The franc tireurs woke, and leaped to their feet. Percy and Tim were about to do the same, when Ralph held them down.

"Lie still," he said, "for your lives."

His words were not out of his lips, when a tremendous volley rang out all round them; and half the franc tireurs fell.

"Now!" Ralph said, leaping up, "make a rush for a house.

"To the houses, all of you," he shouted, loudly. "It is our only chance. We shall be shot down, here, like sheep."

The officer of the franc tireurs had already atoned for his carelessness, by his life; and the men obeyed Ralph's call and, amidst a heavy fire, rushed across the fifty yards of open space to the houses. The door was burst in, with the rush.

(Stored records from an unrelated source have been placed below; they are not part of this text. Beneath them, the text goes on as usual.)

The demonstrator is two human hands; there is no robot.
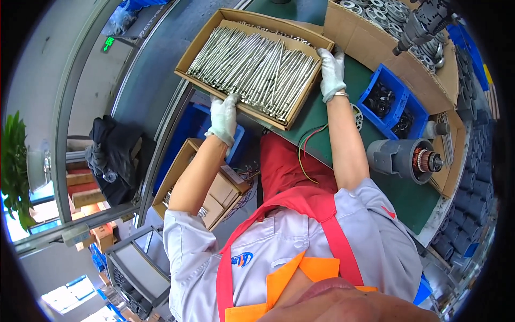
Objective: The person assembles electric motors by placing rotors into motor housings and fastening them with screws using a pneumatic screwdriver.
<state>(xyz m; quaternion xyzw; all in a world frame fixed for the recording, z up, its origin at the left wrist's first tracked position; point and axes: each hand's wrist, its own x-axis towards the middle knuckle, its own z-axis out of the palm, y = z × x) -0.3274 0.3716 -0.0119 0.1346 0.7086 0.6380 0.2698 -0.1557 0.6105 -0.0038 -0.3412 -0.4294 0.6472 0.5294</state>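
Observation:
A shallow cardboard box (205, 38) is filled with long thin metal rods (252, 67), lying mostly side by side under a partly raised cardboard sheet. My left hand (223, 117), in a white glove, grips the near wall of this box, its thumb over the rim and the other fingers hidden beneath. At the right end my right hand (332, 74), gloved too, is closed on the box's far corner. The box is tilted in view, over the left end of the green work surface (316, 115).
Right of the box are a blue bin (394, 104) of small black parts, a large carton (365, 40) of metal rings, and a grey motor housing (391, 158) with a copper-wound armature. A power tool (424, 24) hangs above the carton. Another open carton (214, 201) sits below my left arm.

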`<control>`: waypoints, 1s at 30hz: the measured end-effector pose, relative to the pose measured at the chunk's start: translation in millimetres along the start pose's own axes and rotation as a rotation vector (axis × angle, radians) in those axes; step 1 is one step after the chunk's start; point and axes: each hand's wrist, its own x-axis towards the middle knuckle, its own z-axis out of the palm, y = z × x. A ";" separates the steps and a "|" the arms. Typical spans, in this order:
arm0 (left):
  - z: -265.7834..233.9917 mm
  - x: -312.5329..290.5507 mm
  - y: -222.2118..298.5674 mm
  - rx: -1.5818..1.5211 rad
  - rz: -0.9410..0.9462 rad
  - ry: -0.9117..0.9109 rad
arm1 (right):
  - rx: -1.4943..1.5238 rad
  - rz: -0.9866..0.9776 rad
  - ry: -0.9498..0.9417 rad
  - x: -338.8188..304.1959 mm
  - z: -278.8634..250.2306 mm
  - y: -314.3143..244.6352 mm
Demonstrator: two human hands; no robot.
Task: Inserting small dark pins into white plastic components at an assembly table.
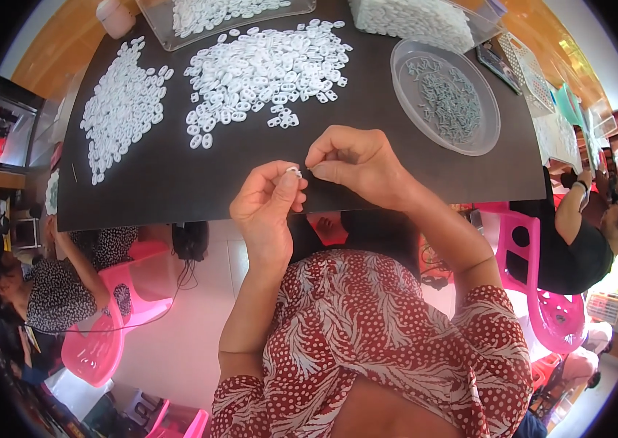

Ralph had not stopped at the first house but, followed by his brother and Tim Doyle, had run farther on; and entered the last house in the village.

"Why did you not go in with the others, Ralph? We have no chance of defending ourselves, here. We have only our revolvers."

"We have no chance of defending ourselves anywhere, Percy," Ralph said. "There must be a couple of hundred of them, at least; and not above fifteen or twenty, at most, of the franc tireurs gained the houses. Resistance is utterly useless; and yet, had I been with those poor fellows, I could not have told them to surrender, when they would probably be shot, five minutes afterwards. We should be simply throwing away our lives, without doing the least good."